● **Required action**:
Nothing is to be altered. Print each record in full.

● **Data for the task**:
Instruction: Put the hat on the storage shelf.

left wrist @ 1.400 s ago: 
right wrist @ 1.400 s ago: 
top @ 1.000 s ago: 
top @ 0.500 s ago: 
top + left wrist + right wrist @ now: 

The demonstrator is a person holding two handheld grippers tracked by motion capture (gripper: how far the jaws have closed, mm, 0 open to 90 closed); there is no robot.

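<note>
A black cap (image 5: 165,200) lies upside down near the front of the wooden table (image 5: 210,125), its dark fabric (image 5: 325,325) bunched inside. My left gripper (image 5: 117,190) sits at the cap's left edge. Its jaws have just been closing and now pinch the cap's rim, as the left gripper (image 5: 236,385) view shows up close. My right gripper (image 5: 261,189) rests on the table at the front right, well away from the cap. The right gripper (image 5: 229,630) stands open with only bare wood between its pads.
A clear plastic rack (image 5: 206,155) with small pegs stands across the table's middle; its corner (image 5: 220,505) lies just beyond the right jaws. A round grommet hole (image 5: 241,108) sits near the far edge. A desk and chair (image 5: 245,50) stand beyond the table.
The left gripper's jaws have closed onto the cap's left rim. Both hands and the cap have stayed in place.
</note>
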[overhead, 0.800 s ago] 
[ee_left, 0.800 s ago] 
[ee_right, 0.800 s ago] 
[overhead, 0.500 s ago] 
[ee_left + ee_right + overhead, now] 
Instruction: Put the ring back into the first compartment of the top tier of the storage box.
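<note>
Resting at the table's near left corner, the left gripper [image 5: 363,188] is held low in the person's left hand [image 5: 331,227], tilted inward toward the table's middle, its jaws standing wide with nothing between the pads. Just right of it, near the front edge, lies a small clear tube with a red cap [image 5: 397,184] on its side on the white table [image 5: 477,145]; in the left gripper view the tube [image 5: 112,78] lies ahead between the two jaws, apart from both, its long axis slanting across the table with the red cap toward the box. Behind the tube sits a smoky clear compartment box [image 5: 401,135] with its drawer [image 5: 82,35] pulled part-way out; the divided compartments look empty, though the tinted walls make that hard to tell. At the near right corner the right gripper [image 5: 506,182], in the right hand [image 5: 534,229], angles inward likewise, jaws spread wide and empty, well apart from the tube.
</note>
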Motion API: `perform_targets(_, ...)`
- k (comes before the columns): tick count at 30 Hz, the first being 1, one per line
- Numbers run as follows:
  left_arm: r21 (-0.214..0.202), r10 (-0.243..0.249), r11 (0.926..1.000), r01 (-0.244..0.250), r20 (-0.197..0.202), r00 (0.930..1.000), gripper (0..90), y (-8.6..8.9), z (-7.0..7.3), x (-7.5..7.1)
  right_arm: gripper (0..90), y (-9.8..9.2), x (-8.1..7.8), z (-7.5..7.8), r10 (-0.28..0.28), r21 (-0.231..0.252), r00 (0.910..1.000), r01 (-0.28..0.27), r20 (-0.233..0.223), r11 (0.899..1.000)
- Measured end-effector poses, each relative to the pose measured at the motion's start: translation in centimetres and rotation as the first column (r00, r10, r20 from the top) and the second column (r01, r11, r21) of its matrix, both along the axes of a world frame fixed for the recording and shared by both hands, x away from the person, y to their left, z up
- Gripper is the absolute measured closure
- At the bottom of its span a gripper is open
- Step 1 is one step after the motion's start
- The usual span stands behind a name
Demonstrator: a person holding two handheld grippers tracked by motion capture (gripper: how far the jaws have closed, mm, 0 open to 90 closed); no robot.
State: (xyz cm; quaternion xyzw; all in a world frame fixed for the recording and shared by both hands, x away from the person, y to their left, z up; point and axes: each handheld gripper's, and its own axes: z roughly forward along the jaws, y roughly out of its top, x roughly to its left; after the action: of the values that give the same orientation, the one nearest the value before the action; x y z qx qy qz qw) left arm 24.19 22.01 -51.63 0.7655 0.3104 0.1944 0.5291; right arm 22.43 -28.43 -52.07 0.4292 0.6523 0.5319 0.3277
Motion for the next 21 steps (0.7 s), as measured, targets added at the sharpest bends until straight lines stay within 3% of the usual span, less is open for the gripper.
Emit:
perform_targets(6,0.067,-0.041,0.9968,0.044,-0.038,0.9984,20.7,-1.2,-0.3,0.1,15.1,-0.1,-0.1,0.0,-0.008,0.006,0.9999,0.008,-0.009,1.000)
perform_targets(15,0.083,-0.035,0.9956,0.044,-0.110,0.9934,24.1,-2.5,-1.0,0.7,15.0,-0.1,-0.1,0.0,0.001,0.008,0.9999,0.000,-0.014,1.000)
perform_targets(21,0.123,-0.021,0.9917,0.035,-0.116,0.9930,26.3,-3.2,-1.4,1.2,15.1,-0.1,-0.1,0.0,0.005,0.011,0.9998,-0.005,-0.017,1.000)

● **Response to this exercise**:
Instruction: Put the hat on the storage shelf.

left wrist @ 1.400 s ago: 
right wrist @ 1.400 s ago: 
top @ 1.000 s ago: 
top @ 0.500 s ago: 
top + left wrist + right wrist @ now: 

The demonstrator is a person holding two handheld grippers tracked by motion capture (gripper: how far the jaws have closed, mm, 0 open to 90 closed); there is no robot.

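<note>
A black cap (image 5: 165,200) lies upside down near the front of the wooden table (image 5: 210,125), its dark fabric (image 5: 325,325) bunched inside. My left gripper (image 5: 117,190) sits at the cap's left edge. Its jaws have just been closing and now pinch the cap's rim, as the left gripper (image 5: 236,385) view shows up close. My right gripper (image 5: 261,189) rests on the table at the front right, well away from the cap. The right gripper (image 5: 229,630) stands open with only bare wood between its pads.
A clear plastic rack (image 5: 206,155) with small pegs stands across the table's middle; its corner (image 5: 220,505) lies just beyond the right jaws. A round grommet hole (image 5: 241,108) sits near the far edge. A desk and chair (image 5: 245,50) stand beyond the table.
The left gripper's jaws have closed onto the cap's left rim. Both hands and the cap have stayed in place.
</note>
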[overhead, 0.800 s ago] 
[ee_left, 0.800 s ago] 
[ee_right, 0.800 s ago] 
[overhead, 0.500 s ago] 
[ee_left + ee_right + overhead, now] 
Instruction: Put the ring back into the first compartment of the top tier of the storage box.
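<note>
Resting at the table's near left corner, the left gripper [image 5: 363,188] is held low in the person's left hand [image 5: 331,227], tilted inward toward the table's middle, its jaws standing wide with nothing between the pads. Just right of it, near the front edge, lies a small clear tube with a red cap [image 5: 397,184] on its side on the white table [image 5: 477,145]; in the left gripper view the tube [image 5: 112,78] lies ahead between the two jaws, apart from both, its long axis slanting across the table with the red cap toward the box. Behind the tube sits a smoky clear compartment box [image 5: 401,135] with its drawer [image 5: 82,35] pulled part-way out; the divided compartments look empty, though the tinted walls make that hard to tell. At the near right corner the right gripper [image 5: 506,182], in the right hand [image 5: 534,229], angles inward likewise, jaws spread wide and empty, well apart from the tube.
</note>
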Motion API: `perform_targets(_, ...)`
- k (comes before the columns): tick count at 30 Hz, the first being 1, one per line
- Numbers run as follows:
  left_arm: r21 (-0.214..0.202), r10 (-0.243..0.249), r11 (0.926..1.000), r01 (-0.244..0.250), r20 (-0.197..0.202), r00 (0.930..1.000), gripper (0..90), y (-8.6..8.9), z (-7.0..7.3), x (-7.5..7.1)
  right_arm: gripper (0..90), y (-9.8..9.2), x (-8.1..7.8), z (-7.5..7.8), r10 (-0.28..0.28), r21 (-0.231..0.252), r00 (0.910..1.000), r01 (-0.28..0.27), r20 (-0.233..0.223), r11 (0.899..1.000)
- Measured end-effector poses, each relative to the pose measured at the motion's start: translation in centimetres and rotation as the first column (r00, r10, r20 from the top) and the second column (r01, r11, r21) of its matrix, both along the axes of a world frame fixed for the recording and shared by both hands, x away from the person, y to their left, z up
- Gripper is the absolute measured closure
- At the bottom of its span a gripper is open
- Step 1 is one step after the motion's start
- The usual span stands behind a name
Demonstrator: a person holding two handheld grippers tracked by motion capture (gripper: how far the jaws have closed, mm, 0 open to 90 closed); no robot.
State: (xyz cm; quaternion xyzw; all in a world frame fixed for the recording and shared by both hands, x away from the person, y to their left, z up; point and axes: each handheld gripper's, and its own axes: z roughly forward along the jaws, y roughly out of its top, x roughly to its left; after the action: of the values that give the same orientation, the one nearest the value before the action; x y z qx qy qz qw) left arm 24.19 22.01 -51.63 0.7655 0.3104 0.1944 0.5291; right arm 22.43 -28.43 -52.07 0.4292 0.6523 0.5319 0.3277
Motion for the next 21 steps (0.7 s), as measured, targets added at the sharpest bends until straight lines stay within 3% of the usual span, less is open for the gripper.
Emit:
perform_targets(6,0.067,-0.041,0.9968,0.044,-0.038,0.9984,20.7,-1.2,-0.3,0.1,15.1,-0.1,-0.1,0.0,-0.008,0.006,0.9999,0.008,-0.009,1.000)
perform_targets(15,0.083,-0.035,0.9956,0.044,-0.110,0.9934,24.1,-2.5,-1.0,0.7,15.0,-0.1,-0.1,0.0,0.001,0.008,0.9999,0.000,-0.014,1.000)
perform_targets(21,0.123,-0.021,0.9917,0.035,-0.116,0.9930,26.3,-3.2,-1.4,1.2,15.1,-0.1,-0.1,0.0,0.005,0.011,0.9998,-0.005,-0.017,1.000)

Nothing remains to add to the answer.